> **WHAT IS REQUIRED**:
Range to repeat from the listing below: the line containing "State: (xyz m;" down to the line containing "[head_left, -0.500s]", both included. Copy it exactly, pictures excluded, and add nothing else.

> **DATA FOR REVIEW**:
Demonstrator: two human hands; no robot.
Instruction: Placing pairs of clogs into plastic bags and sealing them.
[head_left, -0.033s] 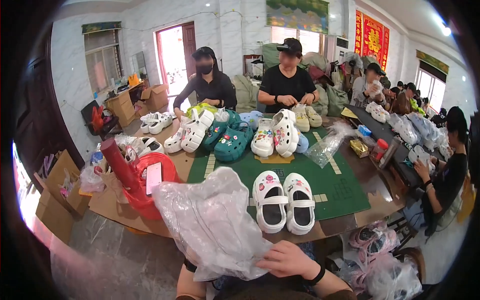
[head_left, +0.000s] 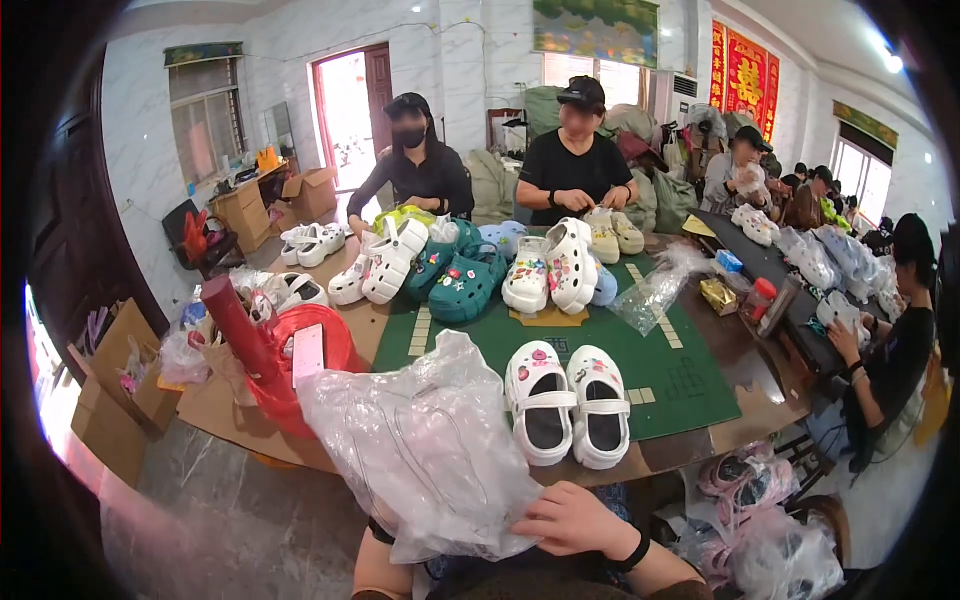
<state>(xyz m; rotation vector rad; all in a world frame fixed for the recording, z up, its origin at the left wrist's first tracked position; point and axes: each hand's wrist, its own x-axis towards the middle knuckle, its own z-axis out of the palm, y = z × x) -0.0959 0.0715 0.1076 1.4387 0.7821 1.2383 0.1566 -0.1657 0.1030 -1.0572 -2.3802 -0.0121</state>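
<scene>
A clear plastic bag (head_left: 425, 440) hangs spread out in front of me, over the table's near edge. My right hand (head_left: 570, 520) pinches its lower right edge between thumb and fingers. My left hand is hidden behind or inside the bag; only the left forearm (head_left: 383, 575) and a dark wristband show below it, so its fingers cannot be made out. Just beyond the bag, to the right, a pair of white clogs (head_left: 540, 410) with colourful charms stands on a green mat (head_left: 680, 395), heel straps toward me.
Decorated white clogs (head_left: 570, 265) and teal clogs (head_left: 467, 285) line the table's middle. At left, a red basket (head_left: 335, 340) holds a red cylinder (head_left: 240, 325) and a phone (head_left: 309, 352). Two co-workers sit opposite. Bagged pink clogs (head_left: 755, 490) lie low at right.
The plastic bag has shifted slightly to the left, its upper part tilting toward the red basket. My right hand keeps its pinch in nearly the same place.
</scene>
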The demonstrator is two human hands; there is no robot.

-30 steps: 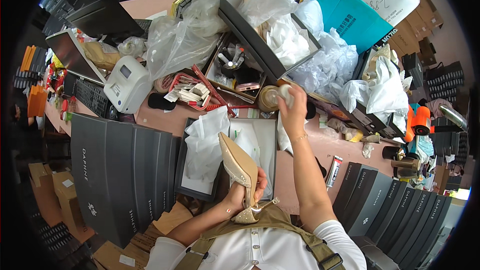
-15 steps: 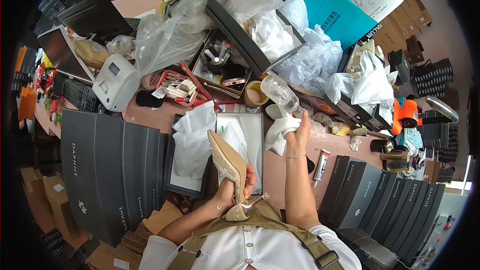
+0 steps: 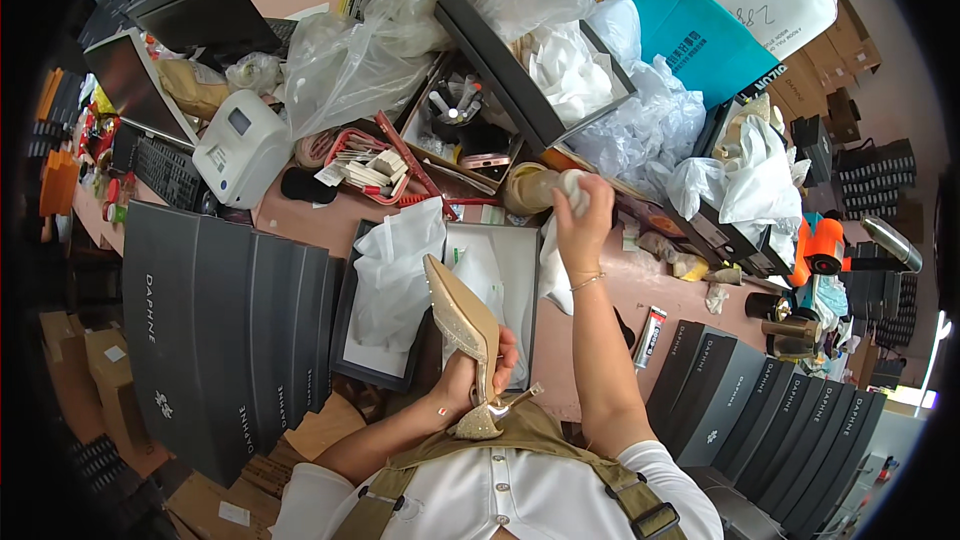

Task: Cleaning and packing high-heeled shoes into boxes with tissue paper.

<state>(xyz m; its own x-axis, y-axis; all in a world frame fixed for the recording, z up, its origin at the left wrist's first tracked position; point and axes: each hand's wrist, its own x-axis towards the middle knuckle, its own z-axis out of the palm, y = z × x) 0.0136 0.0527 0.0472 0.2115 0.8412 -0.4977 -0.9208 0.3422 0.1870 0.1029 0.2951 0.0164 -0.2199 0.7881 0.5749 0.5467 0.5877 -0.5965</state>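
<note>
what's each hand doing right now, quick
left hand: closed, holding a shoe
right hand: closed, holding a bottle, blurred

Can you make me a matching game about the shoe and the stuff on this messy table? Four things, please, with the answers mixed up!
Things:
1. Sparkly shoe
2. Boxy desk machine
3. Tube
4. Keyboard

Clues:
A. Black
B. Lying beside the dark boxes on the right
C. In the left hand
D. White

Right pairs: 1-C, 2-D, 3-B, 4-A

White buttoned shirt [image 3: 450,498], olive buckled straps [image 3: 640,504], thin bracelet [image 3: 586,281].
</note>
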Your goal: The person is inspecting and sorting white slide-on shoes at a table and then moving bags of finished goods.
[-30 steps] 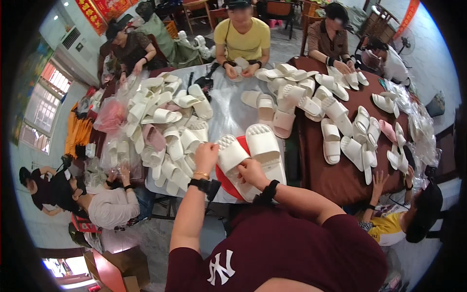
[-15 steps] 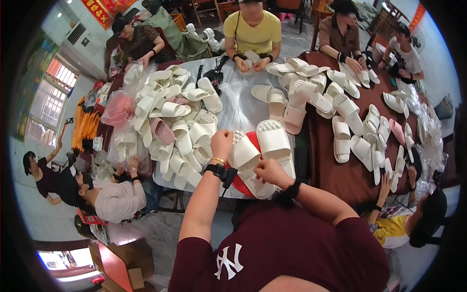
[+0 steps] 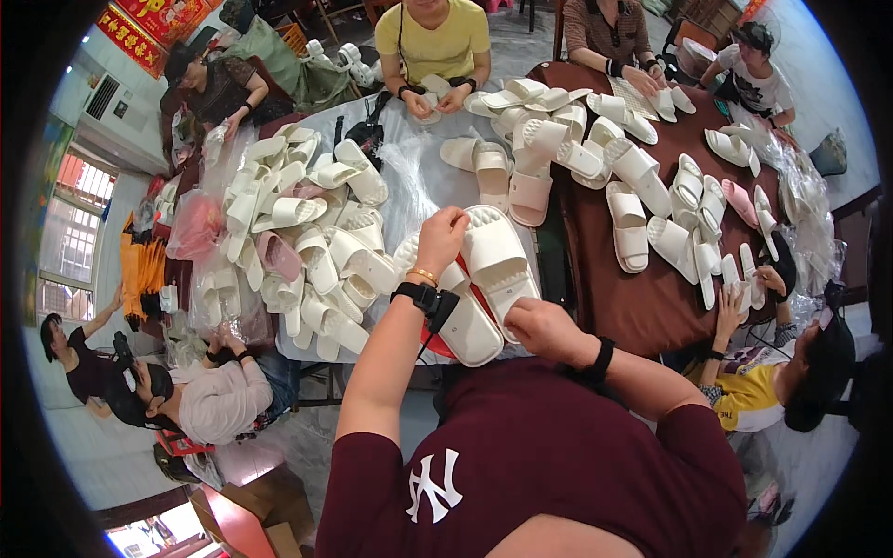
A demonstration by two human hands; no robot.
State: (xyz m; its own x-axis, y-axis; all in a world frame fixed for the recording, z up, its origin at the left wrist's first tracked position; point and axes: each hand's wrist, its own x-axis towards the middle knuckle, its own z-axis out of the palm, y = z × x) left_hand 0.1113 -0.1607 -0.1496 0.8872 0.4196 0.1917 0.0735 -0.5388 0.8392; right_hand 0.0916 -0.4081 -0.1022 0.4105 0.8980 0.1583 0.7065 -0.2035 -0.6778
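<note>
under both hands (image 3: 484, 279), ridged white slippers (image 3: 498, 260)

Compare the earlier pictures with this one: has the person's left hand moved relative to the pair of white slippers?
Yes. The left hand has gone from the left slipper's outer edge up to the far end of the pair, between it and the right slipper.

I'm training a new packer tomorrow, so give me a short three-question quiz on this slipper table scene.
1. True or false: the left hand rests on the white slippers lying soles up.
2. What colour shows beneath that pair? A green, B red, C blue.
3. Fill in: the right hand sits at the pair's ____ end, nearest the person's body.

Key: 1 true; 2 B, a red sheet; 3 near.
</note>
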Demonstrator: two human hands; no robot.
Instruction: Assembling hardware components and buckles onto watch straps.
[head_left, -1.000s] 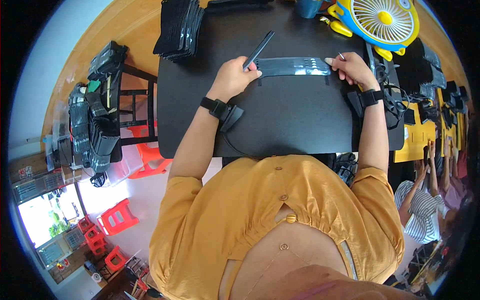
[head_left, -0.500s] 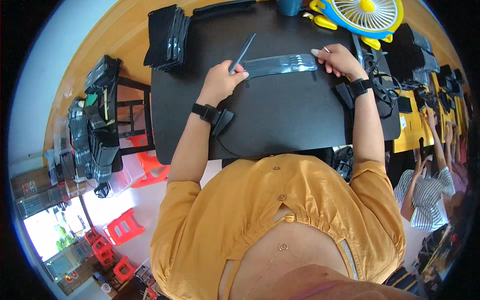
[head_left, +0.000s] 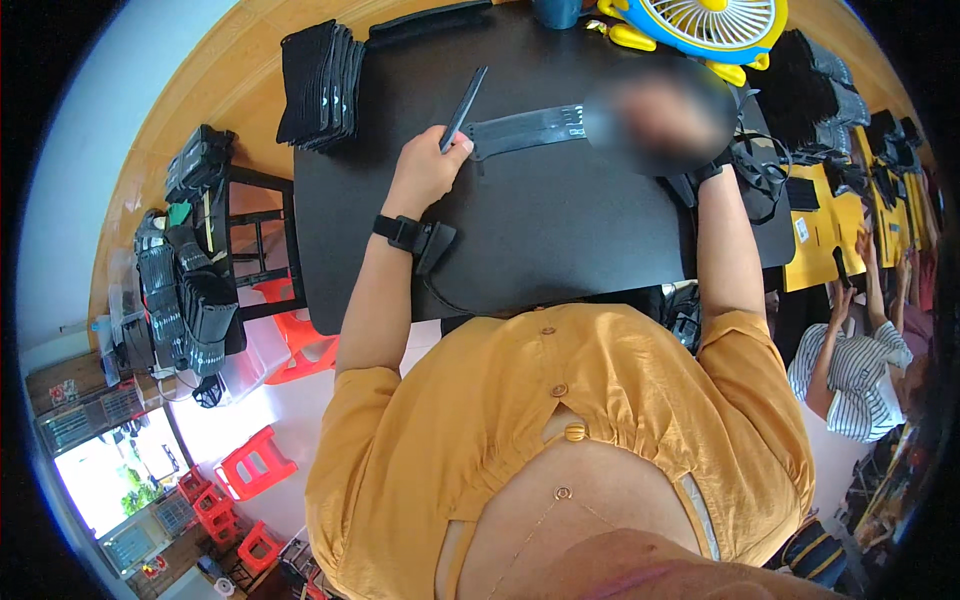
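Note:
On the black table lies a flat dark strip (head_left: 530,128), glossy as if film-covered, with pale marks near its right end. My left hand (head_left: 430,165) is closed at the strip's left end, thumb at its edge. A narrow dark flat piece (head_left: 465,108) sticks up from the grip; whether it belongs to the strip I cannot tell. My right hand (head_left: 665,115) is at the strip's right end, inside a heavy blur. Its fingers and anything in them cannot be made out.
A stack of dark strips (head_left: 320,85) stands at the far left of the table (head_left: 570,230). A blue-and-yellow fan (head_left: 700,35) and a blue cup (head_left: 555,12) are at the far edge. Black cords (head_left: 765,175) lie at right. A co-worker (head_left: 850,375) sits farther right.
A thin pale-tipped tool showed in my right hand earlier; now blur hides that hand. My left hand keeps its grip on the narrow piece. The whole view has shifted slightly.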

> **REPLY**:
State: (xyz m; its own x-axis, y-axis; all in a world frame fixed for the recording, z up, its origin at the left wrist's first tracked position; point and axes: each hand's wrist, its own x-axis towards the middle knuckle, its own z-axis out of the palm, y = z × x) left_hand 0.1113 -0.1607 -0.1496 0.8872 0.4196 0.1917 0.0735 -0.5388 0.8392; right_hand 0.0916 -0.4081 -0.1022 0.4105 0.8980 0.1583 0.7065 -0.2035 -0.6778
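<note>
under both hands (image 3: 484, 279), ridged white slippers (image 3: 498, 260)

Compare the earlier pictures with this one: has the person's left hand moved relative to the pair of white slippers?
Yes. The left hand has gone from the left slipper's outer edge up to the far end of the pair, between it and the right slipper.

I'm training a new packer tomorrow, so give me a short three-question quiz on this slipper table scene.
1. True or false: the left hand rests on the white slippers lying soles up.
2. What colour shows beneath that pair? A green, B red, C blue.
3. Fill in: the right hand sits at the pair's ____ end, nearest the person's body.

Key: 1 true; 2 B, a red sheet; 3 near.
</note>
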Demonstrator: two human hands; no robot.
Instruction: Assembling hardware components and buckles onto watch straps.
[head_left, -1.000s] 
[head_left, -0.500s] 

Nothing else is part of this output.